We humans have an extraordinary ability to care about things beyond ourselves, to circle around those things with other people, and in the process to bind ourselves into teams that can pursue larger projects.  _That's what religion is all about._ [emphasis, mine]  And with a few adjustments, it's what politics is about too."

Jonathan Haidt--

_The Righteous Mind: Why Good People Are Divided by Politics and Religion_


----------



## drippin' rock (May 7, 2016)

My team is correct.  Yours is wrong.


----------



## Artfuldodger (May 7, 2016)

Love, faith, and hope? The security of everlasting life? Rewards? coming back as a better being than the one you were on your last trip? Redemption of one's spiritual being by becoming a human?
Answers to the unknown about our beginnings and endings such as birth and death?


----------



## ambush80 (May 8, 2016)

Artfuldodger said:


> Love, faith, and hope? The security of everlasting life? Rewards? coming back as a better being than the one you were on your last trip? Redemption of one's spiritual being by becoming a human?
> Answers to the unknown about our beginnings and endings such as birth and death?




Love, faith and hope aren't contingent on the presence of religion. As for everlasting life, all you have to affirm that is a weird, sometimes non-sensical book.  Same with reincarnation.  No one has ever been able to confirm anything about an afterlife. No one.  

You have to be more critical of where you're getting your information about beginnings and endings, birth and death and whatnot; as critical as you are of the other sources of such information whose validity you deny.


----------



## Artfuldodger (May 8, 2016)

ambush80 said:


> Love, faith and hope aren't contingent on the presence of religion. As for everlasting life, all you have to affirm that is a weird, sometimes non-sensical book.  Same with reincarnation.  No one has ever been able to confirm anything about an afterlife. No one.
> 
> You have to be more critical of where you're getting your information about beginnings and endings, birth and death and whatnot; as critical as you are of the other sources of such information whose validity you deny.



Do you think that if I tried more of the world's religions that I could see this validity?
I was thinking of starting with Eckankar although they have a living game master you have to follow.
I think I'd like a religion with no human game master unless that game master was also divine. I feel that human game masters sometimes try to lead me in a path they choose for me instead of letting me or God choose my path.


----------



## Israel (May 8, 2016)

drippin' rock said:


> My team is correct.  Yours is wrong.



OK...let's go with that as an odious and base tribal response.
The tribe/group gathers to the fires of their traditions, their strengths (perceived) their more noble histories (again, perceived), all that identifies them as a member of whatever group...is seen superior. 

If, as you may seem to suggest...or perhaps even grasp, the gathering "to" has really nothing to do with strength (in the philosophical sense), or nobility, (in whatever sense), but really only the very base impelling to "feel" superior. Whatever fits...works, right? If our school has higher SAT's...fine...but if not..."our" school has a superior football team. "We" make more money...ahh, but "we" are published in the poetry section of the Atlantic Magazine!
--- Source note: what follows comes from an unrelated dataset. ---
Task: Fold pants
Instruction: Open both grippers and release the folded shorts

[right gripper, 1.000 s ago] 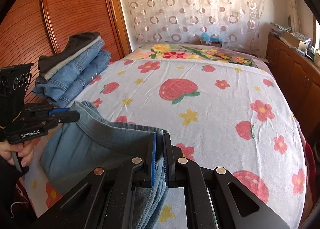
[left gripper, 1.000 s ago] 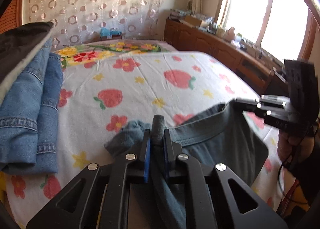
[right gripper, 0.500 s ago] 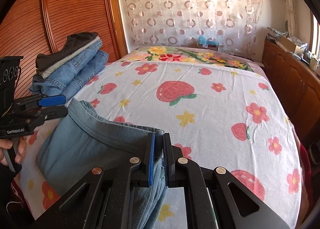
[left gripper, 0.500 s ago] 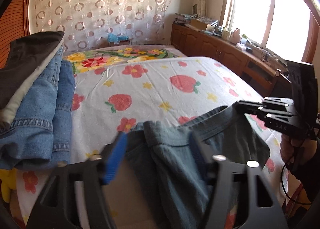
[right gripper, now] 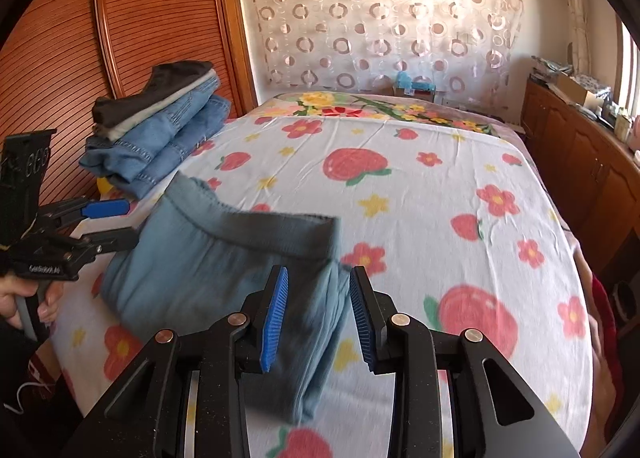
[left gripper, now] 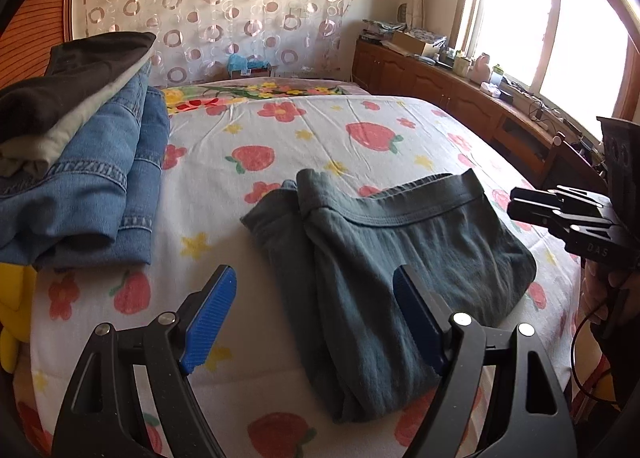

Playing always to what we consider our strengths. Not really because they are strengths...but always and only because they are "ours". Or, at least identified...as such, again, for our own aggrandizement. Of course...fights ensue when one or another "disses" what is considered the strength of another. Yes, you may have a great football team...but your QB doesn't know the square root of 25. 

Nations do much the same, no?  From neighborhoods to continents...no matter what "internecine" squabbles may be common...when the "group" identity is threatened...it's on. And the group, usually, to some extent coalesces around the survival of its identity.
But, if you see it may go from neighborhoods (we are a "gated" community)...can you, do you not see the even smaller scale? House to house...each with its own "history/identity", and man to man?
If its base for the group to claim superiority, do we at least see it all starts with where each man chooses to identify? But always first...what does every man identify with...more than his own self?

If, as you seem to suggest...in your terse but insightful comment, the baseness of that response...do you see where it always starts?


If you investigate Christ, you may find this all perfectly resolved. The "base" thing of self identification...that which no man can escape of his own self...the way out...is provided.


"unless a man hate (his own household...history/tradition/STUFF) and even his own life...he cannot be my disciple (taught by me).

Yep...the self identity thing always brings crisis. And woe.


(And oh yeah...don't talk to me unless you drive only Fords.) Anything! Anything at all is fodder.


----------



## drippin' rock (May 8, 2016)

What I suggest in my tersness(spell check doesn't like that one), is we pick a position and then seek to validate it. Whether it is brand of underwear, car, yeti cup(yeah I got one), flavor of church, or translation of bible, we all seek to find reasons our choice is better that others. Nothing divine involved. 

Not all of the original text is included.